> _Task instructions_: The reply should consist of the entire listing, word for word.

> _The data_:
---------------

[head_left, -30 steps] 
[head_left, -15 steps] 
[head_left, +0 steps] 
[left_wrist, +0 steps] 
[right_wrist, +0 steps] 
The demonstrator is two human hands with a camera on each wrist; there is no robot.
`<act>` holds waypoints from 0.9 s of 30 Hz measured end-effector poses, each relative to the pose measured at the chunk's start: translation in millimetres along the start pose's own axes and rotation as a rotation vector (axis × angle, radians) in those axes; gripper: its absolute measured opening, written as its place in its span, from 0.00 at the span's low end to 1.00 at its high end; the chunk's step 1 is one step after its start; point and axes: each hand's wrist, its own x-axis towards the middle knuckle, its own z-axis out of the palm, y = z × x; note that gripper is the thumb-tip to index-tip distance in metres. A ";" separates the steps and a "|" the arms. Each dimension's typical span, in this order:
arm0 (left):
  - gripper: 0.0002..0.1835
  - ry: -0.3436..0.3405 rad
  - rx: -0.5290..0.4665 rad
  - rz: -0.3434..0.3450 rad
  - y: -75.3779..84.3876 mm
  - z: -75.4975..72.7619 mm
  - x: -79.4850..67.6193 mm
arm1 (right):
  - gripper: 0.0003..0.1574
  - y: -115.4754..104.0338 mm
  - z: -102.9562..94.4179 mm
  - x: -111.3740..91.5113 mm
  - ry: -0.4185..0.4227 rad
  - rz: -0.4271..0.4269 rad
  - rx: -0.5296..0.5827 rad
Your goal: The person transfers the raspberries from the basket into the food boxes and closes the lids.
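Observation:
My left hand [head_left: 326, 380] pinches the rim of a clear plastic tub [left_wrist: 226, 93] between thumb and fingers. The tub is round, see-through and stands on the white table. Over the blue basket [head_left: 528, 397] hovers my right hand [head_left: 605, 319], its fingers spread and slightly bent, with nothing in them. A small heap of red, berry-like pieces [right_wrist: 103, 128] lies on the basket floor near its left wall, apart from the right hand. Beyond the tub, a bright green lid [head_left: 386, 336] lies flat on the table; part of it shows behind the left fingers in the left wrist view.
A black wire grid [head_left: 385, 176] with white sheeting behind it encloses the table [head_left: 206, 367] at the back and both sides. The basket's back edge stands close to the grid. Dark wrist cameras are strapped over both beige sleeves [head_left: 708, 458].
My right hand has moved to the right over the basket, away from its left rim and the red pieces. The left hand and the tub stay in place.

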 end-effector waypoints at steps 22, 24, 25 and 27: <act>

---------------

> _Answer to this task_:
[head_left, -30 steps] 
[head_left, -15 steps] 
[head_left, +0 steps] 
[left_wrist, +0 steps] 
[right_wrist, +0 steps] 
The demonstrator is two human hands with a camera on each wrist; there is no robot.
`<act>` holds waypoints from 0.9 s of 30 Hz measured end-effector poses, each relative to the pose measured at the chunk's start: translation in millimetres along the start pose's own axes and rotation as a rotation vector (axis × angle, radians) in those axes; gripper: its absolute measured opening, written as its place in its span, from 0.00 at the span's low end to 1.00 at its high end; the chunk's step 1 is one step after its start; point and axes: each hand's wrist, its own x-axis towards the middle knuckle, its own z-axis out of the palm, y = z × x; note that gripper is the thumb-tip to index-tip distance in metres. A ";" separates the steps and a "|" the arms. Each dimension's typical span, in this order:
arm0 (left):
  - gripper: 0.0002..0.1835
  - ry: -0.3436..0.3405 rad
  - rx: -0.5290..0.4665 rad
  - rz: -0.3434..0.3450 rad
  - y: -75.3779..84.3876 mm
  - z: -75.4975..72.7619 mm
  - x: -79.4850..67.6193 mm
arm1 (right):
  - gripper: 0.0003..0.1574
  - y: -115.4754..104.0338 mm
  - z: -102.9562..94.4179 mm
  - x: -111.3740..91.5113 mm
  - ry: -0.4185..0.4227 rad
  - rz: -0.4271..0.4269 rad
  - rx: -0.5296..0.5827 rad
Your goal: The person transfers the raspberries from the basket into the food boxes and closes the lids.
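Observation:
My left hand [head_left: 326, 380] pinches the rim of a clear plastic tub [left_wrist: 226, 93] between thumb and fingers. The tub is round, see-through and stands on the white table. Over the blue basket [head_left: 528, 397] hovers my right hand [head_left: 605, 319], its fingers spread and slightly bent, with nothing in them. A small heap of red, berry-like pieces [right_wrist: 103, 128] lies on the basket floor near its left wall, apart from the right hand. Beyond the tub, a bright green lid [head_left: 386, 336] lies flat on the table; part of it shows behind the left fingers in the left wrist view.
A black wire grid [head_left: 385, 176] with white sheeting behind it encloses the table [head_left: 206, 367] at the back and both sides. The basket's back edge stands close to the grid. Dark wrist cameras are strapped over both beige sleeves [head_left: 708, 458].
My right hand has moved to the right over the basket, away from its left rim and the red pieces. The left hand and the tub stay in place.
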
 end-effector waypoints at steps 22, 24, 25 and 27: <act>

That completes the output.